--- WHAT TO DO ---
Each line of the data below goes into the copy exactly; pictures do not.

--- DATA FOR REVIEW ---
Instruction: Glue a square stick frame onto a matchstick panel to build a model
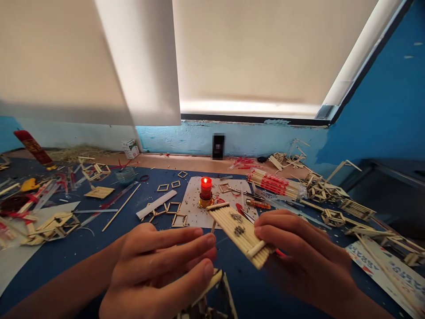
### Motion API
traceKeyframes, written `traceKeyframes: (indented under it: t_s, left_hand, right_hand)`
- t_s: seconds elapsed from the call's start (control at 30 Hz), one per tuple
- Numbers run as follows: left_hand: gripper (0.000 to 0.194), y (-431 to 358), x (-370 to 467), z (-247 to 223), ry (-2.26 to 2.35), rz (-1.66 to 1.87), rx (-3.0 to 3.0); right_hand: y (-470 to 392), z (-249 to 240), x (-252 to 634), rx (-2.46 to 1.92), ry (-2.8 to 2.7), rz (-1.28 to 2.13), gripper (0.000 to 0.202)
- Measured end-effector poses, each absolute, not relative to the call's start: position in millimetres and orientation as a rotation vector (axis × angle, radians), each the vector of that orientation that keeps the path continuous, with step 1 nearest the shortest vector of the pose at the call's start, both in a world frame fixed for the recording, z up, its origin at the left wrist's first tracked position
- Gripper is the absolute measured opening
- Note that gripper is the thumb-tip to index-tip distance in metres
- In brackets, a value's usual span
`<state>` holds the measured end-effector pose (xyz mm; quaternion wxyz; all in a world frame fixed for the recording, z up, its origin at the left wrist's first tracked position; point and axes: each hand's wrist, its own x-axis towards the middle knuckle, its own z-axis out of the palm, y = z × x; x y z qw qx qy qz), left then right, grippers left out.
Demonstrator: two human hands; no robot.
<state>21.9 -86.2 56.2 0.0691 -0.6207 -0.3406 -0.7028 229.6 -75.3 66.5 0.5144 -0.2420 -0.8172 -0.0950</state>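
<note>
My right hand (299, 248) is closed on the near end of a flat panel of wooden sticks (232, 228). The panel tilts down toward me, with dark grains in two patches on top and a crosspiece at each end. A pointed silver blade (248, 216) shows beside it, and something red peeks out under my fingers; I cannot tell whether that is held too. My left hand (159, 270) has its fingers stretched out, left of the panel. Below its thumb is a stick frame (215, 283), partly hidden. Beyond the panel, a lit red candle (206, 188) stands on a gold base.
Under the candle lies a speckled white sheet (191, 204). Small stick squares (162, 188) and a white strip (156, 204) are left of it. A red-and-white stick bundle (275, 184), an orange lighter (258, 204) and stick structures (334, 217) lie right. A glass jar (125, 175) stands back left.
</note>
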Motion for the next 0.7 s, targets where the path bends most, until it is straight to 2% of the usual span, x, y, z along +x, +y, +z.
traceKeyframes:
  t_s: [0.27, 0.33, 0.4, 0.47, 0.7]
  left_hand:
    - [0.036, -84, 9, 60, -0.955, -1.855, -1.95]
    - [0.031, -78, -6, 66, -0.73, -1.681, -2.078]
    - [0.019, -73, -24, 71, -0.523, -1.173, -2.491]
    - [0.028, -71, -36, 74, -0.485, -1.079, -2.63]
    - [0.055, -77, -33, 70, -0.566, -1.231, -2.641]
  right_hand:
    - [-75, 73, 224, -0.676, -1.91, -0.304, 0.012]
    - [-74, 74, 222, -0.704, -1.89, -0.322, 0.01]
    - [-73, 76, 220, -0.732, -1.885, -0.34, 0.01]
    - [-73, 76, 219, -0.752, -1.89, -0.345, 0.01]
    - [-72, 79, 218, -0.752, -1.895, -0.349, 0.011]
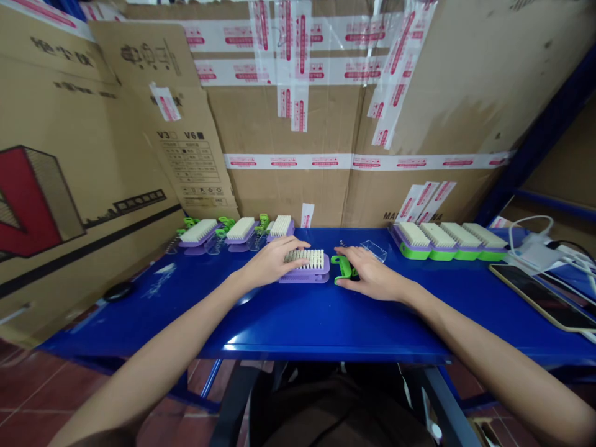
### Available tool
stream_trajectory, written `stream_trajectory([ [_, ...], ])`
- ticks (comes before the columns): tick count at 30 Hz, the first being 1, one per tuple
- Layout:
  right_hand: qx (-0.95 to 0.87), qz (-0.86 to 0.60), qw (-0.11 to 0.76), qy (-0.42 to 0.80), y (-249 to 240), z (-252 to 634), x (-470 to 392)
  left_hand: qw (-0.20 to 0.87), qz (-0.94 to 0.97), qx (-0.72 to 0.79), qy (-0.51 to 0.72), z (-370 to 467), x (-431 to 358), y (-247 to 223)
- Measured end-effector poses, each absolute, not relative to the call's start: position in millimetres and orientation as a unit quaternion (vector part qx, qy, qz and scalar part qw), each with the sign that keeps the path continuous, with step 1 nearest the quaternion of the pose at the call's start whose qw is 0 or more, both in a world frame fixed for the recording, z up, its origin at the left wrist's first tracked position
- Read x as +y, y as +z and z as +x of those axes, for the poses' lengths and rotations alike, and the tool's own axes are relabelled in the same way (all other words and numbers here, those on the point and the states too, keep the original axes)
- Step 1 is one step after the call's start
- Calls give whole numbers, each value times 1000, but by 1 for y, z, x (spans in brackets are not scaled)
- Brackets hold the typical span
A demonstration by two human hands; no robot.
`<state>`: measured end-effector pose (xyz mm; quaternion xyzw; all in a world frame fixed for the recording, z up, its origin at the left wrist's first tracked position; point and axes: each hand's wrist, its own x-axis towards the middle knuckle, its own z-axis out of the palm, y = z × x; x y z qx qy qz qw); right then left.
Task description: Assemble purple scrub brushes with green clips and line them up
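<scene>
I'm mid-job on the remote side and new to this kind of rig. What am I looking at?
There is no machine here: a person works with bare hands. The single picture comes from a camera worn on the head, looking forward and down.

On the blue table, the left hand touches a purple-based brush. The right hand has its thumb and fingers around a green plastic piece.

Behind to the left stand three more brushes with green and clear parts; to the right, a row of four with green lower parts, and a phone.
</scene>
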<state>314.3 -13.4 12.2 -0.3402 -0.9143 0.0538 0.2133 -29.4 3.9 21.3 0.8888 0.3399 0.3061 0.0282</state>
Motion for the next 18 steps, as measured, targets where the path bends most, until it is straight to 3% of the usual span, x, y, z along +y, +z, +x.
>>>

--- ANSWER SPACE ---
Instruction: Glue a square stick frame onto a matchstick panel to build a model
### Motion API
traceKeyframes, written `traceKeyframes: (indented under it: t_s, left_hand, right_hand)`
- t_s: seconds elapsed from the call's start (control at 30 Hz), one per tuple
- Numbers run as follows: left_hand: gripper (0.000 to 0.194), y (-431 to 358), x (-370 to 467), z (-247 to 223), ry (-2.26 to 2.35), rz (-1.66 to 1.87), rx (-3.0 to 3.0); right_hand: y (-470 to 392), z (-249 to 240), x (-252 to 634), rx (-2.46 to 1.92), ry (-2.8 to 2.7), rz (-1.28 to 2.13), gripper (0.000 to 0.202)
- Measured end-effector poses, each absolute, not relative to the call's start: position in millimetres and orientation as a rotation vector (axis × angle, radians), each the vector of that orientation that keeps the path continuous, with step 1 nearest the shortest vector of the pose at the call's start, both in a world frame fixed for the recording, z up, its origin at the left wrist's first tracked position
- Gripper is the absolute measured opening
- Note that gripper is the thumb-tip to index-tip distance in metres
- In brackets, a value's usual span
`<state>` holds the measured end-effector pose (xyz mm; quaternion wxyz; all in a world frame fixed for the recording, z up, its origin at the left wrist's first tracked position; point and axes: each hand's wrist, its own x-axis towards the middle knuckle, its own z-axis out of the palm, y = z × x; x y z qw qx qy qz), left then right, grippers left out.
Demonstrator: two human hands; no robot.
<state>21.9 -86.2 56.2 0.0691 -0.6207 -0.3406 -0.7028 229.6 -75.3 66.5 0.5144 -0.2420 -0.8172 -0.0950</state>
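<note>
My right hand (299, 248) is closed on the near end of a flat panel of wooden sticks (232, 228). The panel tilts down toward me, with dark grains in two patches on top and a crosspiece at each end. A pointed silver blade (248, 216) shows beside it, and something red peeks out under my fingers; I cannot tell whether that is held too. My left hand (159, 270) has its fingers stretched out, left of the panel. Below its thumb is a stick frame (215, 283), partly hidden. Beyond the panel, a lit red candle (206, 188) stands on a gold base.
Under the candle lies a speckled white sheet (191, 204). Small stick squares (162, 188) and a white strip (156, 204) are left of it. A red-and-white stick bundle (275, 184), an orange lighter (258, 204) and stick structures (334, 217) lie right. A glass jar (125, 175) stands back left.
</note>
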Motion for the next 0.7 s, targets where the path bends most, until it is straight to 2% of the usual span, x, y, z along +x, +y, +z.
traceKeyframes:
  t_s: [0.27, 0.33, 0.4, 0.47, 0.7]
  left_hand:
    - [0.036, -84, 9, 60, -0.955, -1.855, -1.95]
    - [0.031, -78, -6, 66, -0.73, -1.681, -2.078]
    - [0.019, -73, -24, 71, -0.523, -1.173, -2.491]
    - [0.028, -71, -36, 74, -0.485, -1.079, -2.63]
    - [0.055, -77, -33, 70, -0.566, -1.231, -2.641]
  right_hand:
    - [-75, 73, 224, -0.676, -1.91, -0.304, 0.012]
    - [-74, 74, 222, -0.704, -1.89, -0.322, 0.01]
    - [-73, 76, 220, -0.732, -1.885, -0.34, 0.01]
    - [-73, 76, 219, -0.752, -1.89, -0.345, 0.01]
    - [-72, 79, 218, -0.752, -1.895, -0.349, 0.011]
### Available tool
stream_trajectory, written `stream_trajectory([ [_, ...], ])`
- ticks (comes before the columns): tick count at 30 Hz, the first being 1, one per tuple
- Layout:
  right_hand: qx (-0.95 to 0.87), qz (-0.86 to 0.60), qw (-0.11 to 0.76), qy (-0.42 to 0.80), y (-249 to 240), z (-252 to 634), x (-470 to 392)
  left_hand: qw (-0.20 to 0.87), qz (-0.94 to 0.97), qx (-0.72 to 0.79), qy (-0.51 to 0.72), z (-370 to 467), x (-431 to 358), y (-247 to 223)
- Measured end-effector poses, each absolute, not relative to the call's start: position in millimetres and orientation as a unit quaternion (vector part qx, qy, qz and scalar part qw), each with the sign that keeps the path continuous, with step 1 nearest the quaternion of the pose at the call's start whose qw is 0 or more, both in a world frame fixed for the recording, z up, its origin at the left wrist's first tracked position
- Read x as +y, y as +z and z as +x of those axes, for the poses' lengths and rotations alike, and the tool's own axes are relabelled in the same way (all other words and numbers here, those on the point and the states too, keep the original axes)
- Step 1 is one step after the call's start
- Calls give whole numbers, each value times 1000, but by 1 for y, z, x (spans in brackets are not scaled)
- Brackets hold the typical span
A demonstration by two human hands; no robot.
`<state>`: measured end-effector pose (xyz mm; quaternion xyzw; all in a world frame fixed for the recording, z up, its origin at the left wrist's first tracked position; point and axes: each hand's wrist, its own x-axis towards the middle knuckle, its own z-axis out of the palm, y = z × x; x y z qx qy qz qw); right then left.
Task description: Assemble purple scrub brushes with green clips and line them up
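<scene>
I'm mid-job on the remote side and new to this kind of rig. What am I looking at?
There is no machine here: a person works with bare hands. The single picture comes from a camera worn on the head, looking forward and down.

On the blue table, the left hand touches a purple-based brush. The right hand has its thumb and fingers around a green plastic piece.

Behind to the left stand three more brushes with green and clear parts; to the right, a row of four with green lower parts, and a phone.
</scene>
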<state>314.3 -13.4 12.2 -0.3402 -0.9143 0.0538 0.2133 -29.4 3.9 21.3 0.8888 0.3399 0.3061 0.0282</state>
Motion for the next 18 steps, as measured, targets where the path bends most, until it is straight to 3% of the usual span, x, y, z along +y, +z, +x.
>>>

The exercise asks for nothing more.